What to do → Exactly the lines from the one holding "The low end" through the final line of the data are wanted, copied as written.

Data records:
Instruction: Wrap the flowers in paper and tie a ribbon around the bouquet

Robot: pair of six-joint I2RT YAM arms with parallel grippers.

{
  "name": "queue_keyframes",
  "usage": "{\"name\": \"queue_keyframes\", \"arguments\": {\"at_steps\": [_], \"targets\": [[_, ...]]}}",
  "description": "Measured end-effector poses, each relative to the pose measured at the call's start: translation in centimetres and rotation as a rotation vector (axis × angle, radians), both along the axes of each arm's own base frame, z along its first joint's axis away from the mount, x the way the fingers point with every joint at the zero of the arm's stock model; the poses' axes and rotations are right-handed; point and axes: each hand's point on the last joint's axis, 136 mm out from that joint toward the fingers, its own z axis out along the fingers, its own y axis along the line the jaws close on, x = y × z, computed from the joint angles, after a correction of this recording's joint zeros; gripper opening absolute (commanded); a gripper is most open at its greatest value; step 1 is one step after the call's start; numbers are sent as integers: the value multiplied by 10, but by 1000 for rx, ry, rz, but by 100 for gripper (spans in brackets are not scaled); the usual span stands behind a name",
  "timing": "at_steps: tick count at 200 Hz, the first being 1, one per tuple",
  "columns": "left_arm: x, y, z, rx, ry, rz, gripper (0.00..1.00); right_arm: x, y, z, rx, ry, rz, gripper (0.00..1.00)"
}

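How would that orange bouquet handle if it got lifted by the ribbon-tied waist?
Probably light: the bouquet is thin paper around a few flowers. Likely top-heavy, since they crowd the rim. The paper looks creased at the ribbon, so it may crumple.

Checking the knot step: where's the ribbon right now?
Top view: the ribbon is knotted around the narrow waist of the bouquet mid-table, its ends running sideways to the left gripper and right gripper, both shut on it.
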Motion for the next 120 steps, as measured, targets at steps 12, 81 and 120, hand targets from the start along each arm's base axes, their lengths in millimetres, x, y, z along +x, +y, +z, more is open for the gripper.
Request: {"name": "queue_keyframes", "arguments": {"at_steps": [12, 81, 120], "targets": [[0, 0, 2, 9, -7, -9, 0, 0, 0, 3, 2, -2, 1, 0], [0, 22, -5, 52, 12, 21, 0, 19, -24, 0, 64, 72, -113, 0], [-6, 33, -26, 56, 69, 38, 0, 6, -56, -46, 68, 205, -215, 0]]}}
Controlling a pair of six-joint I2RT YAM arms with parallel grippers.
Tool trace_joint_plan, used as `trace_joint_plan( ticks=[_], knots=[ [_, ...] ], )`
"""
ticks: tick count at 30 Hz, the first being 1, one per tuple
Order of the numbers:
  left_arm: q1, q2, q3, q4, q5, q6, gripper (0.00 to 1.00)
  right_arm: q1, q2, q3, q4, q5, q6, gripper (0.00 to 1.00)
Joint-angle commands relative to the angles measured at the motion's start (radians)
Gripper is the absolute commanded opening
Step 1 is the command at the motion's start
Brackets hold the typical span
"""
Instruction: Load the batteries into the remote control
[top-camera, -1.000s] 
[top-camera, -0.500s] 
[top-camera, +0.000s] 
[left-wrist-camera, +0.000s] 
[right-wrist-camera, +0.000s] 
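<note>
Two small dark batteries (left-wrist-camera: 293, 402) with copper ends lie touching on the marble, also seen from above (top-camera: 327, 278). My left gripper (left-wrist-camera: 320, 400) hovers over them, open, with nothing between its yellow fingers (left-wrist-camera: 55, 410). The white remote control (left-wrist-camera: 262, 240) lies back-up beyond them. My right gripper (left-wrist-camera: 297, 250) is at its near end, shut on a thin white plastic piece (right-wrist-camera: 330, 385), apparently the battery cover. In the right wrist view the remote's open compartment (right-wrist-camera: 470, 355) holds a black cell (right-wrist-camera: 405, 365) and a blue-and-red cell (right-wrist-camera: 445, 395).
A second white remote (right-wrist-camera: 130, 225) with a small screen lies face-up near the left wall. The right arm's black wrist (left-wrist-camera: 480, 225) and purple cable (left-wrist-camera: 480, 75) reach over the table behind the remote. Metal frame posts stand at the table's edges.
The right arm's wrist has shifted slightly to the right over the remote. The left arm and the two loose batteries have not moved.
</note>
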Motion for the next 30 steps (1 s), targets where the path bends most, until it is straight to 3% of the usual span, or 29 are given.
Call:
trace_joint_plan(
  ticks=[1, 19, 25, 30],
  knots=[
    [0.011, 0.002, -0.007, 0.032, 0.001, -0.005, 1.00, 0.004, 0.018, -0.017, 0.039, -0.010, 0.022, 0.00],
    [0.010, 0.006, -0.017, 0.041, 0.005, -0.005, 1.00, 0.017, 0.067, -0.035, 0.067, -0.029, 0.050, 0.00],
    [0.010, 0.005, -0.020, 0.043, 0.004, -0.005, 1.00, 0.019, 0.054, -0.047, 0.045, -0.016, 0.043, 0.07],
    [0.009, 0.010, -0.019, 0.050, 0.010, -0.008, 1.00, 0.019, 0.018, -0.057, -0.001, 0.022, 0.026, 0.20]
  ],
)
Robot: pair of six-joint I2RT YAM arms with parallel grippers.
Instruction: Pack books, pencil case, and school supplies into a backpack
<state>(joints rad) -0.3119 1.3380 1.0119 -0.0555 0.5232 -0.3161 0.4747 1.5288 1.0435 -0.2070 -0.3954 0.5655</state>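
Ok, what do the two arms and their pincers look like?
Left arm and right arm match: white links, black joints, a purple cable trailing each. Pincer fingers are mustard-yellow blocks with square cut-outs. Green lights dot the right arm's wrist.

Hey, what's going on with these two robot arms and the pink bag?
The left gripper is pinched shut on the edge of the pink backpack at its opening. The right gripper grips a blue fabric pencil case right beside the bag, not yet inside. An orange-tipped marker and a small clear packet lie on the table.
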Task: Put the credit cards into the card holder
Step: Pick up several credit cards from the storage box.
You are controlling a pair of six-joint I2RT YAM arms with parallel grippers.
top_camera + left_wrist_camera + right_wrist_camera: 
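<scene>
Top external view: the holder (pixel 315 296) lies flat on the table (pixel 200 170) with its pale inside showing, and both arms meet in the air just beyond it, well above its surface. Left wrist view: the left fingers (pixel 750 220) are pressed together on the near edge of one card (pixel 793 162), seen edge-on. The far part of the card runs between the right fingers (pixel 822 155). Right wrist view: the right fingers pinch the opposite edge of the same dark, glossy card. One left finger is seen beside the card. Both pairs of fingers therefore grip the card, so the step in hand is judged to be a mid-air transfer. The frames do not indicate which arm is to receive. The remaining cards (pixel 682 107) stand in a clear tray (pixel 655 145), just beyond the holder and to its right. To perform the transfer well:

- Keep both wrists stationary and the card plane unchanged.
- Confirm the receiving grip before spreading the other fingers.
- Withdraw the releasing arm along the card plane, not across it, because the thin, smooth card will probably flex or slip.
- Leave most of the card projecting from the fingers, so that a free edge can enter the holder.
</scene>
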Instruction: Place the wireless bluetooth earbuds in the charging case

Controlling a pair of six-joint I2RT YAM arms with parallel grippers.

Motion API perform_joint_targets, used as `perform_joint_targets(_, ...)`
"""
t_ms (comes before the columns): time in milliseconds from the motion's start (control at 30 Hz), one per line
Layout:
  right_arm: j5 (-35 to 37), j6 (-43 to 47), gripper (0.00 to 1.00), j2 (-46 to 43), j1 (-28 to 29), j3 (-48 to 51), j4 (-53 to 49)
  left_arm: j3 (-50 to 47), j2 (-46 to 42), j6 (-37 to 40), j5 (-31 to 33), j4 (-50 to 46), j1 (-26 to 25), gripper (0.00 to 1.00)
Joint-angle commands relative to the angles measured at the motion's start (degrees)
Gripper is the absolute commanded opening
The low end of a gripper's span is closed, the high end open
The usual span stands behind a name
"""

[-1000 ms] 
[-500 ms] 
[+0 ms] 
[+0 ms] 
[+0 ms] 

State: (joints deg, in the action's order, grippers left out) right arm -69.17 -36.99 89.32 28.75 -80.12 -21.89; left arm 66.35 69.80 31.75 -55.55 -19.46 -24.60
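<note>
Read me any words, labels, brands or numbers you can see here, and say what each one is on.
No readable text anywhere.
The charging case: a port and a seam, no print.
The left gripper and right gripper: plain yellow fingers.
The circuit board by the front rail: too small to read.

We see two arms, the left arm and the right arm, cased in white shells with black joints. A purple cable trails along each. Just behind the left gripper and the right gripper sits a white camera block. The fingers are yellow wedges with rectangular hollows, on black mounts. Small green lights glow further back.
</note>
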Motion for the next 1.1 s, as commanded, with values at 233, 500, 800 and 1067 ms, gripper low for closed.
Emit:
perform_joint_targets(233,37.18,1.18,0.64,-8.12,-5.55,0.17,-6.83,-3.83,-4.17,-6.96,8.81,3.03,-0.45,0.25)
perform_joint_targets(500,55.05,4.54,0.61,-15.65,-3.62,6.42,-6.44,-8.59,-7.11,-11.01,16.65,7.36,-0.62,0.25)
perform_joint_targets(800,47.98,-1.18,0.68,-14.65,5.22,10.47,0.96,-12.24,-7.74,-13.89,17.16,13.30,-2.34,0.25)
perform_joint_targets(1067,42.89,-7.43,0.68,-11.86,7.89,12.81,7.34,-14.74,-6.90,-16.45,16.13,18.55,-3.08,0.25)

Written solution →
The low end of a gripper's span is closed, the high end open
The usual span stands behind a name
"""

[-1000 ms] 
[-500 ms] 
[+0 ms] 
[+0 ms] 
[+0 ms] 

State: (joints deg, in the action's order, grippers left out) right arm -69.17 -36.99 89.32 28.75 -80.12 -21.89; left arm 66.35 69.80 31.75 -55.55 -19.46 -24.60
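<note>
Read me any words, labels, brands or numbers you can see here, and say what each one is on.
No readable text anywhere.
The charging case: a port and a seam, no print.
The left gripper and right gripper: plain yellow fingers.
The circuit board by the front rail: too small to read.

We see two arms, the left arm and the right arm, cased in white shells with black joints. A purple cable trails along each. Just behind the left gripper and the right gripper sits a white camera block. The fingers are yellow wedges with rectangular hollows, on black mounts. Small green lights glow further back.
</note>
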Motion for the next 1.1 s, as commanded, with values at 233, 500, 800 and 1067 ms, gripper low for closed.
Emit:
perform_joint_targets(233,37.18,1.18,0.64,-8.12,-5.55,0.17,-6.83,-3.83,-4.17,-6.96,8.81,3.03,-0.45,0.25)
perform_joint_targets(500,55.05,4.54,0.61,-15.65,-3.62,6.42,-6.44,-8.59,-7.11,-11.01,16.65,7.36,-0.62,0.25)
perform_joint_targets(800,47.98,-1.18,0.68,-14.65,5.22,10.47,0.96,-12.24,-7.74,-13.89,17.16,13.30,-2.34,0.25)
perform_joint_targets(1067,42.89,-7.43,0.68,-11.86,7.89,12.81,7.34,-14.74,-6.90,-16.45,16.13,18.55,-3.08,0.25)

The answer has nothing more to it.